Some Mums like to offer solids in the evenings because that’s when their milk supply is at its lowest and when baby seems to feed the most. The only downside to this may be that it could result in an unsettled night for you both if the food you offer upsets your baby’s digestion.

Very occasionally, a new food may trigger an allergic reaction requiring medical help – and for this reason we suggest only offering new foods at a time when it’s easy to see a doctor (during weekdays, for example, and avoiding weekends or holidays when medical assistance may be harder to find).

Personally, we’ve always offered solids to our little ones in the mornings, when they were bright, cheerful and receptive to new experiences.

Introducing solids to your breastfed baby – how much to offer?

To maintain your milk supply, offer solids after breastfeeding – and then offer only a little. If you are pureeing food for your baby, then a teaspoon or so will be plenty at first.

Many breastfeeding Mums opt for the baby-led weaning approach when introducing solids – that means skipping purees altogether and offering soft pieces of food that baby can feed himself. If you choose to do this, then you can simply offer the food to your little one and he will take as much as he needs.

As he weeks pass, let your baby be the guide as to how much he wants to eat…

… remember – solid food should NOT be his primary source of nutrition before his first birthday, therefore you do not need to urge him to consume more than he wants to eat. In addition, encouraging your baby to eat more than he needs is teaching him to ignore his body’s signals, which can lead to weight problems in later life.

We discuss this in more detail here – How Much Should My Baby Be Eating?

Nor is it necessary to offer solids on a daily basis – your baby may be happy to take them one day, then may refuse them the next. This is totally normal.

Smelly stools!

Most breastfeeding mothers will agree that their baby’s poop really isn’t that offensive – it actually smells rather sweet!

Unfortunately, that changes when solid foods are introduced – the colour will likely change from the typical yellow to a darker brown and the smell will be… somewhat less sweet! This is perfectly normal and to be expected.

Depending on what he’s eaten, your baby may experience constipation or diarrhea, which – if caused by diet alone – can be corrected by modifying the types of food he’s consuming.

If you’re thinking of offering your little one bananas, then do check out this post on our blog to prepare yourself for the possible affect it may have on your little one’s poop!

Introducing solids to your breastfed baby should be fun for you both – so allow your little one to experiment with different textures and to play with his food (tips for dealing with the mess here!).

Remember that your little one is practicing for when solid foods take over as his main nutritional source – but that, for now, your milk is still the very best food for him… and that the closeness and comfort that nursing provides is as important as ever!

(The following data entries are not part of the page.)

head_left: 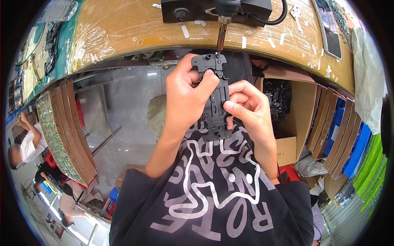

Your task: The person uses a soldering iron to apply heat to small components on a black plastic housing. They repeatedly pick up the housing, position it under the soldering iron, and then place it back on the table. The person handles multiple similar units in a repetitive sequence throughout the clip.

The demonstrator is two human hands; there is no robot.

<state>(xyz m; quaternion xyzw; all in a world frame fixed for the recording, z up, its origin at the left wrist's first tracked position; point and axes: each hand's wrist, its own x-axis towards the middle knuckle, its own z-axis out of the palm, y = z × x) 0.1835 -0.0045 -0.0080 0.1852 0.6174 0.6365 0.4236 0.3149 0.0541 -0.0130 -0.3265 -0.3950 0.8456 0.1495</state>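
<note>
Nearest the camera, spread out below the hands: a black shirt with grey lettering and a pale looping outline. Held up beyond it, close to the near edge of the bench: a long black plastic part, ribbed and slotted, detailed face toward the camera. In the left hand, gripped near the upper end, thumb laid over the face and fingers curled round the left edge; seems clamped this way to keep that end from twisting. In the right hand, pinched along the right edge at about mid-length, thumb and forefinger close together; looks like a second support against tilting. Cannot tell how far the fingers reach behind.

Pointing down over the upper end: an electric driver, bit tip lined up with a round feature there, probably the reason for holding that end outward. Cannot tell whether touching or just above. Behind the driver, on the bench: a black box. Scattered nearby: white strips. Below the bench, beyond the right hand: an open cardboard box of small dark pieces, perhaps placed there for easy reach.
</note>
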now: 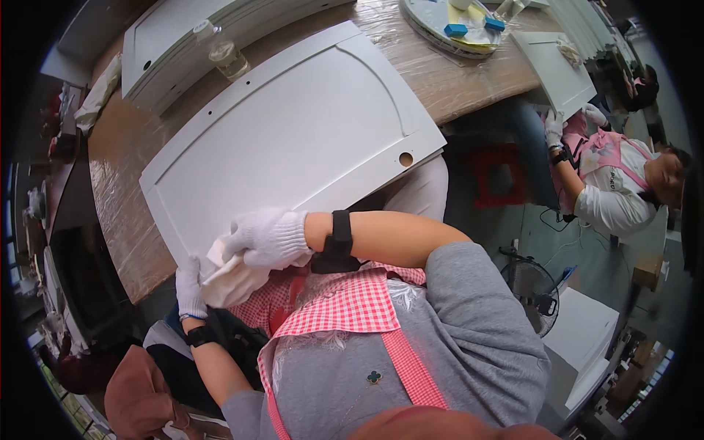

Introducing Solids to Your Breastfed Baby – Other parents experiences…

From Debbie Volk…

I am the mother of three and breastfed my children for a total of over 9 years (3+ years each).

I breastfed exclusively for the first six-seven months for each child, and then slowly introduced solid food for the next six months. I always made sure that I nursed my child prior to offering the solid foods – so that his hunger was satisfied by breast milk – and not by the solid food.

I nursed all of my babies “on demand” and not really to a schedule.

At family meal time is where we would experiment with solid foods – but the solid feedings were more about eating together as a family, and not so much about appeasing his hunger (since he was breastfed ahead of time). In doing it this way, my baby still associated breastfeeding with the way to alleviate his hunger – and solid foods were just something fun to do!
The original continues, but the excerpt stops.